Girişte, elektronik bir örnekleme bize merhaba diyor ama öylesine seçilmiş ki bu merhaba, sanki başka bir şarkının sonundan buraya miras kalmış gibi. Benim bu konuda bir yorumum var elbette. Geçen sene Samael bilindiği gibi Era One adlı bir proje çıkardı. Gitarsız, tamamen elekronik olan bu çalışmayı grup Era One ismiyle yayınlamak istedi ama Nuclear Blast, Era One by Samael adını kullanınca, Samael bir kez daha eleştiri yağmuruna tutuldu bu adamların artık rock ve metal müzikle bir alakası yok diye. Dolayısıyla Solar Soul'un girişi birşeylerin devamı olduğunu hissettiren bir numarayla başlıyor. Hesap ortada, Reign of Light'ta nerede kaldıysak oradan yola devam ediyoruz diyorlar ve ben bu yolda onlarla olmaktan son derece zevk alıyorum. Sonuç mu? Hiçbir gruba benzemeyen tamamen Samael'e özgü gitar tonu aynen yerinde. Vorph'un vokali aynı, hatta bir önceki albüme göre daha iyi düzenlenmiş ve Vorph söze çok güzel başlıyor: "Go, if you want to know!"
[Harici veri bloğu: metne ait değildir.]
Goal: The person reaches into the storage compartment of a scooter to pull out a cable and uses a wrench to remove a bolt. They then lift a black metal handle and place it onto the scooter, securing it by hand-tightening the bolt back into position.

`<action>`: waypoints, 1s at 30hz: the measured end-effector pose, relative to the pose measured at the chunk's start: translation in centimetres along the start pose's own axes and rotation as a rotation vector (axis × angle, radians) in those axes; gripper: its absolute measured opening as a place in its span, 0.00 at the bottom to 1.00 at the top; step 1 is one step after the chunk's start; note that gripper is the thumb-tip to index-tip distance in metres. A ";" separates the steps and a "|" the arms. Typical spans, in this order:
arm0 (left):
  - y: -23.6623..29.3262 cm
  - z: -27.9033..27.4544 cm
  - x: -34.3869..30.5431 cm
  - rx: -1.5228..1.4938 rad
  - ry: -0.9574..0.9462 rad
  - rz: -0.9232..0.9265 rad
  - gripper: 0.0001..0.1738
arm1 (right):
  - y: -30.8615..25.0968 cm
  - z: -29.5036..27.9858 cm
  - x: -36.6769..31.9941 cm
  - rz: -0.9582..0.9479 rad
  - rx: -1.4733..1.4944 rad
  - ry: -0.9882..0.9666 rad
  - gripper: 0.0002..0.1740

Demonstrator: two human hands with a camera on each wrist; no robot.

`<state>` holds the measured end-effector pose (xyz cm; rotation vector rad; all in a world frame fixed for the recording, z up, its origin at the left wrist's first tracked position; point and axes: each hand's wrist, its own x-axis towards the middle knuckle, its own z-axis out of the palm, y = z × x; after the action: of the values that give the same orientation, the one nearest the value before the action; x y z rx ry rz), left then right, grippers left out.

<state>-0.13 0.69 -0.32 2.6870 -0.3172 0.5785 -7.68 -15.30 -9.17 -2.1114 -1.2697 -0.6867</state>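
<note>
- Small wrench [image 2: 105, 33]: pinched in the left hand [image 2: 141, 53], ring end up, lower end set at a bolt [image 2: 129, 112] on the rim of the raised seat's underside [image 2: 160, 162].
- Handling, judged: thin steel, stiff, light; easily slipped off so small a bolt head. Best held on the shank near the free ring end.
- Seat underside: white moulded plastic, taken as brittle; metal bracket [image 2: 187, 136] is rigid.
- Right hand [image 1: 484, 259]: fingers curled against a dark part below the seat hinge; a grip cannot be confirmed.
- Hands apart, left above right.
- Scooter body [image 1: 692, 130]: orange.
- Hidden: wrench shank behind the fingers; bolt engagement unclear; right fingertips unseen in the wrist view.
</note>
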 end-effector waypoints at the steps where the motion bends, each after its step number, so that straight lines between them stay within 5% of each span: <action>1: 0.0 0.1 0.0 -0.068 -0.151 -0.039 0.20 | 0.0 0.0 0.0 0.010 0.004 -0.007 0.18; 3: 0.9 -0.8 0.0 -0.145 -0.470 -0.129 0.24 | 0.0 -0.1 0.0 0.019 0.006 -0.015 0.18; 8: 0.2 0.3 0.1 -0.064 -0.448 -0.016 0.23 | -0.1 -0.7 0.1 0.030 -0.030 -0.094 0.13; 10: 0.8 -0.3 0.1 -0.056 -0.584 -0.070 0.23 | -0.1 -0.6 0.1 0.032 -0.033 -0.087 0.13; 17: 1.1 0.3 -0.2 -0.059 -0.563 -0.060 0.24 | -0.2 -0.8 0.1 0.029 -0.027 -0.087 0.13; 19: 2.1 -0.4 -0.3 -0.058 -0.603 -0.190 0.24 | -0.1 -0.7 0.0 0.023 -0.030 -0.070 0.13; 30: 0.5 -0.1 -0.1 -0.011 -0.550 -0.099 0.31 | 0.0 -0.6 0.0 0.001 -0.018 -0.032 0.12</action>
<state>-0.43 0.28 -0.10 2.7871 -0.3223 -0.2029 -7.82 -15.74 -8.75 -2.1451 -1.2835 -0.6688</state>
Solar Soul'un Samael tarihi için önemli bir şarkı olduğunu düşünüyorum çünkü bu şarkıda klavye merkezde durmuyor. Çoğu yerde olayı geriden yönetiyor. Yine geri planda olayı yöneten besteyi yapan Xy ancak gitarın ön plana çıkması acaip güzel bir tat vermiş. Vorph yine şarkının sözlerini kişisel gelişim kitaplarındaki sözler gibi yazmış. Aslında bana bu hep kara mizah gibi gelmiştir ama bu müziğe acaip yakışıyor. "One Nation, generation, connecting people, in the collective mind."

Şarkı kesinlikle albümün en iyi çalışmalarından biri. Nedenlerine gelirsek, ilk olarak nakarat sonrası başlayan harika gitar rifinin belirtmem gerek. Ancak bundan daha önemli olan, kesinlikle dikkat etmeniz gereken bir nokta var: Şarkının süresinde kayıtlı olduğu nokta 2.59. Bu noktada Xy öyle güzel bir geçiş düzenlemiş ki hayran olmamak mümkün değil. Ben ilk duyduğumda bunlardan daha fazla isterim dedim ve merak etmeyin fazlasıyla var albümde. Senfonik müzik yaptığını iddia eden pek çok grubun bu detayı duyması gerek. Xy bu işi gerçekten çok iyi biliyor ve bana Samael'in birgün sahneye kocaman bir orkestrayla çıkacağı gerçeküstü bir hayalin kapılarını aralatıyor. Yazdığı kısım tam olarak yaylılardan duymak isteyeceğiniz harika bir geçiş.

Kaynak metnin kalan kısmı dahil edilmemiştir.